What I'm particularly looking for is the part of how they segment the input query into the query/join tree. Specifically, this relates to scheduling and queries. I understand how the cost functions work. I just don't understand how you take a relational algebra query tree and break them apart into distinct chunks of operations sequenced together. They usually just say "we have a query x and here is the corresponding tree":
without a description of how the tree was obtained.
I'm confused as to why they would break apart conditional statements, and how they know where to break them apart, and how to order them (when do heuristics apply, etc.)
What follows is a brief overview of the algorithm, showing where I am confused.
Given a query tree as input, we first convert it to CNF. Then we construct a query graph, which is a graph over the WHERE + FROM portions of the query. This graph is only used for determining if the query is correct or not in some cases. Otherwise we can skip the query graph.
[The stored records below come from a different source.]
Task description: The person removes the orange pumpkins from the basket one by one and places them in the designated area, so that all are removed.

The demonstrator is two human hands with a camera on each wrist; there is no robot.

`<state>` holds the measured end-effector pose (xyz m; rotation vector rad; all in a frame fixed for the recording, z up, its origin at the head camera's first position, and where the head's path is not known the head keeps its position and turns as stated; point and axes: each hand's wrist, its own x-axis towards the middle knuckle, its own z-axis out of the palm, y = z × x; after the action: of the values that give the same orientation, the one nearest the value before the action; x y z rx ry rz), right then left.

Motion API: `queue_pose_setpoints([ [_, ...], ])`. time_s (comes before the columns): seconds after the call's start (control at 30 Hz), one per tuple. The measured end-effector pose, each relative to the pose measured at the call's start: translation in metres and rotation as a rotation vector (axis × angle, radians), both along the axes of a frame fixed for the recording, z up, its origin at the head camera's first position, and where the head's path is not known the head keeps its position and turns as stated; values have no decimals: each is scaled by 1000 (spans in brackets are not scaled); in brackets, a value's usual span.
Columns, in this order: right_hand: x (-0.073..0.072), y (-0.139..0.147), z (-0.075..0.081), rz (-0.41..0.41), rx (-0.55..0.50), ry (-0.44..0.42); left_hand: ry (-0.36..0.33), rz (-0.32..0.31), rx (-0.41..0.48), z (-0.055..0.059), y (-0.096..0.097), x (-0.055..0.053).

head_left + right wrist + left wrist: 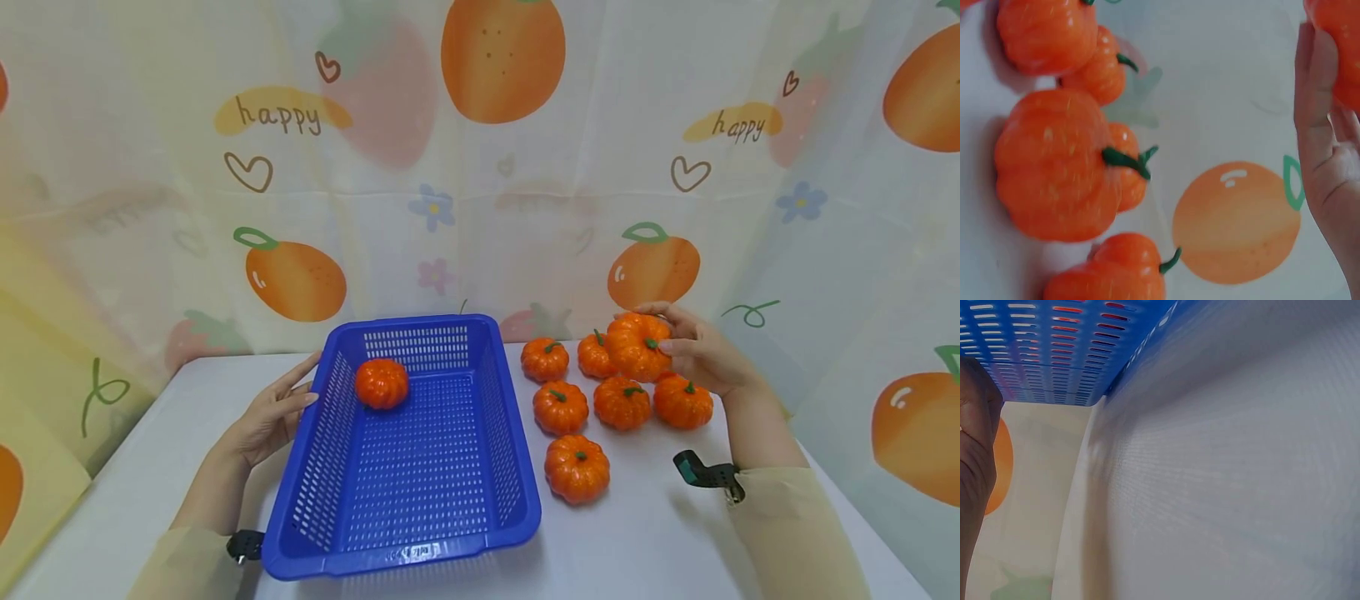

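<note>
My right hand [705, 354] holds a small orange toy pumpkin [636, 347] with a green stem, raised above the others at the right. In the right wrist view, the held pumpkin [1344, 53] shows only partly at the upper right edge. A blue plastic basket [408, 552] with slotted walls stands at the centre left; one pumpkin [382, 383] lies inside, near its far left corner. Against the basket's left rim rests my left hand [270, 417], fingers and thumb fairly straight. The left wrist view shows the basket's slotted side [1047, 347] but hides the fingertips.
Several more pumpkins [561, 407] are grouped on the white table [637, 533] right of the basket, the nearest pumpkin [577, 468] close to its right wall. A fruit-patterned curtain [517, 250] hangs behind the table.
</note>
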<state>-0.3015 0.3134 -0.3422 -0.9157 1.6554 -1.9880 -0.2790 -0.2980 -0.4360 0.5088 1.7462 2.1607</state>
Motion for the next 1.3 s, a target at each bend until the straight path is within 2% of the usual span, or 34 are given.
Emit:
queue_pose_setpoints([
  [0.13,1,9,-4,66,115,-27,0,4,1,0,0,0],
  [0.23,2,16,-9,103,250,-18,-4,3,11,0,0,1],
  [0.4,5,22,-17,104,547,-27,-4,-4,20,0,0,1],
  [0.5,6,22,-21,103,664,-65,-3,-11,25,0,0,1],
  [0.6,7,21,-24,135,705,-113,-3,-13,24,1,1,1],
  [0.8,9,18,-34,206,738,-142,-6,-10,31,1,1,2],
  [1.1,10,14,-45,198,838,-229,-25,-8,12,1,2,3],
  [1.3,10,12,-46,174,876,-247,-16,-12,20,2,1,2],
])
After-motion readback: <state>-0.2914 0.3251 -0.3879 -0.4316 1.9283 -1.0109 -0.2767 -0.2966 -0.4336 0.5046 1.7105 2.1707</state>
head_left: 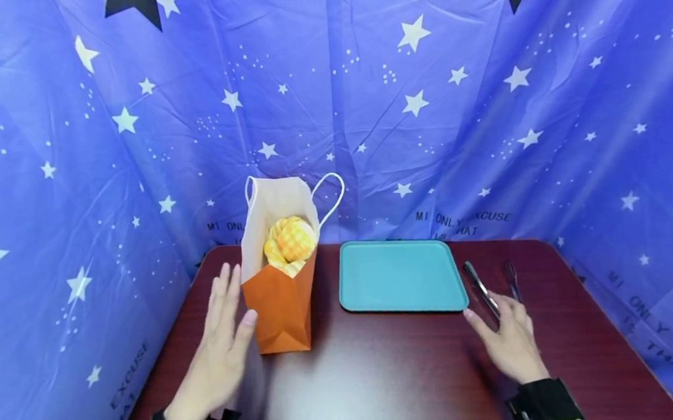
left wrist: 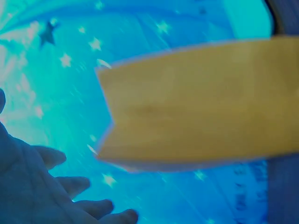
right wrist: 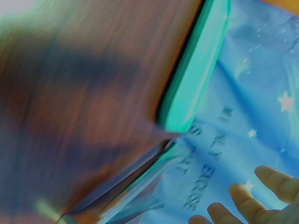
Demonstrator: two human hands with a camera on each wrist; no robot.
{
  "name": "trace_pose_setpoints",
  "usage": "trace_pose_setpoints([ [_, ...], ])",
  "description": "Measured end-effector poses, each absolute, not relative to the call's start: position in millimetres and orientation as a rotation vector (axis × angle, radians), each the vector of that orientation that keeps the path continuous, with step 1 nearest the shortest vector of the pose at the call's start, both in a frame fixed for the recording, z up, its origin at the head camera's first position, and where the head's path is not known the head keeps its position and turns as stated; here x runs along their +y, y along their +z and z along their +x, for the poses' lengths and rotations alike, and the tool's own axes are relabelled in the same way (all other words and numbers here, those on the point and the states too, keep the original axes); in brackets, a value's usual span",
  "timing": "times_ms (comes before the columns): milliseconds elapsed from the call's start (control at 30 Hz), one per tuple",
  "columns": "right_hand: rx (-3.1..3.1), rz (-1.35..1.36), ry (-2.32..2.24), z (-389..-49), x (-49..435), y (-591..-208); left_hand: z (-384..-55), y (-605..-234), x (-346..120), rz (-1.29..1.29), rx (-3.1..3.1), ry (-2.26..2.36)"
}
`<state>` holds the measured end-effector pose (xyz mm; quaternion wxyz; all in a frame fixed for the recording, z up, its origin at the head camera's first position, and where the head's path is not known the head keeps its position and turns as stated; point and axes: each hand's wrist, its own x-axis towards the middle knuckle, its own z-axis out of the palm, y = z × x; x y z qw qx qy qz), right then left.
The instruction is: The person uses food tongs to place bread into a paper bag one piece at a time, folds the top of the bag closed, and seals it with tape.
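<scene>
An orange paper bag [head_left: 279, 307] with a white inside and white loop handles stands upright on the table. A yellow bun with a crosshatched top [head_left: 296, 238] shows in its mouth, with more yellow bread under it. My left hand [head_left: 214, 351], fingers straight and spread, is held up just left of the bag, whose orange side [left wrist: 196, 102] fills much of the left wrist view. On the right, metal tongs [head_left: 477, 281] lie with their two arms apart. Over their near part hovers my right hand [head_left: 509, 338], its fingers extended and holding nothing; it hides that part in the head view.
A flat turquoise tray [head_left: 403, 307] with a raised rim lies between the bag and the tongs. The dark red wooden table [head_left: 385, 377] runs back to a blue star-printed curtain [head_left: 334, 104], which closes in the back and both sides.
</scene>
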<state>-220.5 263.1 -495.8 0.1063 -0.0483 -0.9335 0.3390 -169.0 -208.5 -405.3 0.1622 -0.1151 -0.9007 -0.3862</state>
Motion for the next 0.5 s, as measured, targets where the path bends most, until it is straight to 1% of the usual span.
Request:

Then we construct the JOIN tree by x... This is what I'm wondering. In the following algorithm it would be the last part.
\begin{align} & \texttt{Input}\ Q: \texttt{QueryTree} \\ & \texttt{Output}\ Q''': \texttt{JoinTree} \\ & \texttt{Begin} \\ & X : Q \rightarrow Q'\ //\ convert\ to\ CNF \\ & G : Q' \rightarrow Q''\ //\ convert\ to\ query\ graph \\ & Validate\ Q'' \\ & J : Q'' \rightarrow Q'''\ //\ convert\ to\ join\ tree (confused here) \\ & Return\ Q''' \\ & \texttt{End} \end{align}
The question is, how a database query engine goes through and figures out the order of operations.